Overall costs for local and state law enforcement are also likely to escalate with legalization. More officers will be needed, more training will be required, and new drug dogs and equipment will need to be purchased and implemented. A study from New York State found that costs to local taxpayers could reach hundreds of millions of dollars per year. In Montana none of the revenue from the 20 percent tax placed on the sale of marijuana in these initiatives goes to law enforcement to address these burdens.

The unquestionable negative societal costs of legalizing marijuana outweigh the potential tax revenue. There will be increased costs on our health care system, prevention outreach, addiction treatment and services, and law enforcement. We have no guarantee the promised revenue will come to fruition to cover the compounding costs of legalized marijuana.

Commercializing pot – particularly the industry’s new, high-potency products – will have a detrimental effect on our collective safety, health, economy and way of life, just to benefit another addiction-for-profit industry. Vote No on I-190 and CI-118 because legalizing recreational pot is not the right direction for Montana.

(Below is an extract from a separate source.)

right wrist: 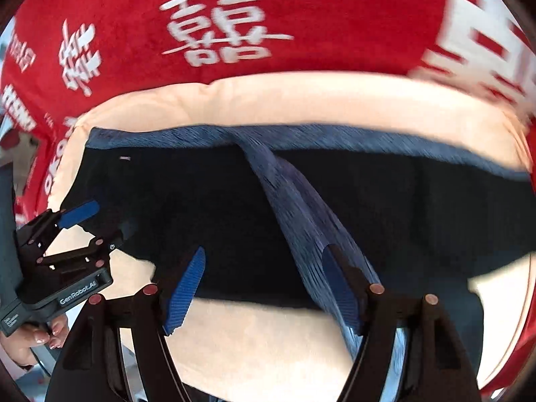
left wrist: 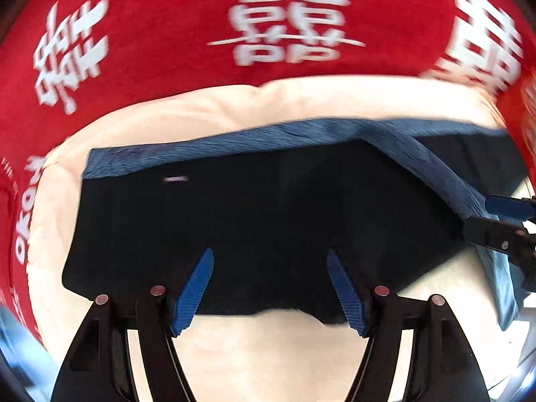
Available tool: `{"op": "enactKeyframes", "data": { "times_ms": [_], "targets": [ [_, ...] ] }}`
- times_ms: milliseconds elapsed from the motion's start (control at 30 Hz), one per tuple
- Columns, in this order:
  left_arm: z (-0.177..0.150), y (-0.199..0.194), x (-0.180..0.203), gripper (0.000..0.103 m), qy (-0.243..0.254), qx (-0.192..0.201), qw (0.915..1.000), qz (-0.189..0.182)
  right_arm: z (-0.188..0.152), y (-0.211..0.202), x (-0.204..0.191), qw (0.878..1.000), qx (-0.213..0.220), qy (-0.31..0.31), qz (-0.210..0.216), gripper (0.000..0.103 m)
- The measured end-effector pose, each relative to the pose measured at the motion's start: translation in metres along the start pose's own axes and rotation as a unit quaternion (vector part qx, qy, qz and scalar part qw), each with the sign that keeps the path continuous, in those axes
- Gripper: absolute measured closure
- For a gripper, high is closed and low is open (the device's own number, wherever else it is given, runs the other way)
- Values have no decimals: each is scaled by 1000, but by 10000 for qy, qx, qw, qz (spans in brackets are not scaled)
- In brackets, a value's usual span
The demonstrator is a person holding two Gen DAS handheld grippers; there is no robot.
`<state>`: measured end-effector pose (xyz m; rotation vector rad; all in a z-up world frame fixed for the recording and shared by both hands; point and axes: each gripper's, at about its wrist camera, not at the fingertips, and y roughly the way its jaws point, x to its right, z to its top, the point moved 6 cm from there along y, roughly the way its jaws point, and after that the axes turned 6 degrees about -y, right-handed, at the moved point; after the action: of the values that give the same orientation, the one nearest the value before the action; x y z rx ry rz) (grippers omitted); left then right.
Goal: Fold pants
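Dark navy pants (left wrist: 254, 221) lie flat on cream padding (left wrist: 254, 351), ribbed waistband (left wrist: 234, 142) along its far edge, red printed cloth (left wrist: 167, 33) beyond. Left gripper (left wrist: 269, 288) spread, empty, over the near hem. Right gripper (right wrist: 264, 288) open astride a raised ribbed strip (right wrist: 301, 211). Judgement: pinch both layers squarely, carry over level.

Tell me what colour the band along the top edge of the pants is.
Blue, ribbed band on otherwise black pants; clearest in the left wrist view.
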<state>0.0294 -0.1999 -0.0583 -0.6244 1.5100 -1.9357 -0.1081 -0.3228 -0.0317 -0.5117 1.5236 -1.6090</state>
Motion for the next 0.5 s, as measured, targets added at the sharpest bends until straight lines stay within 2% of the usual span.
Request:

-The Montana Narcotics Officers Association; President of the Montana Troopers Association Dustin LeRette; Bryan Lockerby; Anaconda-Deer Lodge County Attorney; Wyatt Glade, Custer County Attorney; Darcy Wassmann, Fallon County Attorney; Marty Lambert, Gallatin County Attorney; Steve Haddon, Jefferson County Attorney; Bill Fulbright, Ravalli County Attorney; Pat Dringman, Sweet Grass County Attorney; Hanna Schantz, Treasure County Attorney; Dylan Jensen, Valley County Attorney; Paul Craft, Beaverhead County Sheriff; Wynn Meehan, Broadwater County Sheriff; Josh McQuillan, Carbon County Sheriff; Tony Harbaugh, Custer County Sheriff; Duane Anderson, Daniels County Sheriff; Trent Harbaugh, Fallon County Sheriff; Rick Vaughn, Fergus County Sheriff; Brian Heino, Flathead County Sheriff; Brian Gootkin, Gallatin County Sheriff; Robert Pallas, Golden Valley Sheriff; Scott Dunkerson, Granite County Sheriff; Leo Dutton, Lewis and Clark County Sheriff; Darren Short, Lincoln County Sheriff; Dave Harris, McCone County Sheriff; Jerry Lytle, Phillips County Sheriff; Allen Drane, Powder River County Sheriff; Gavin Roselles, Powell County Sheriff; Keifer Lewis, Prairie County Sheriff; Steve Holton, Ravalli County Sheriff; John Dynneson, Richland County Sheriff; Allen Fulton, Rosebud County Sheriff; Tom Rummel, Sanders County Sheriff; Heidi Visocan, Sheridan County Sheriff; Charles “Chip” Kem, Stillwater County Sheriff; Alan Ronneberg, Sweet Grass County Sheriff; Wayne Robison, Treasure County Sheriff; Tom Boyer, Valley County Sheriff; Everett Misner, Wheatland County Sheriff; Mike Linder, Yellowstone County Sheriff.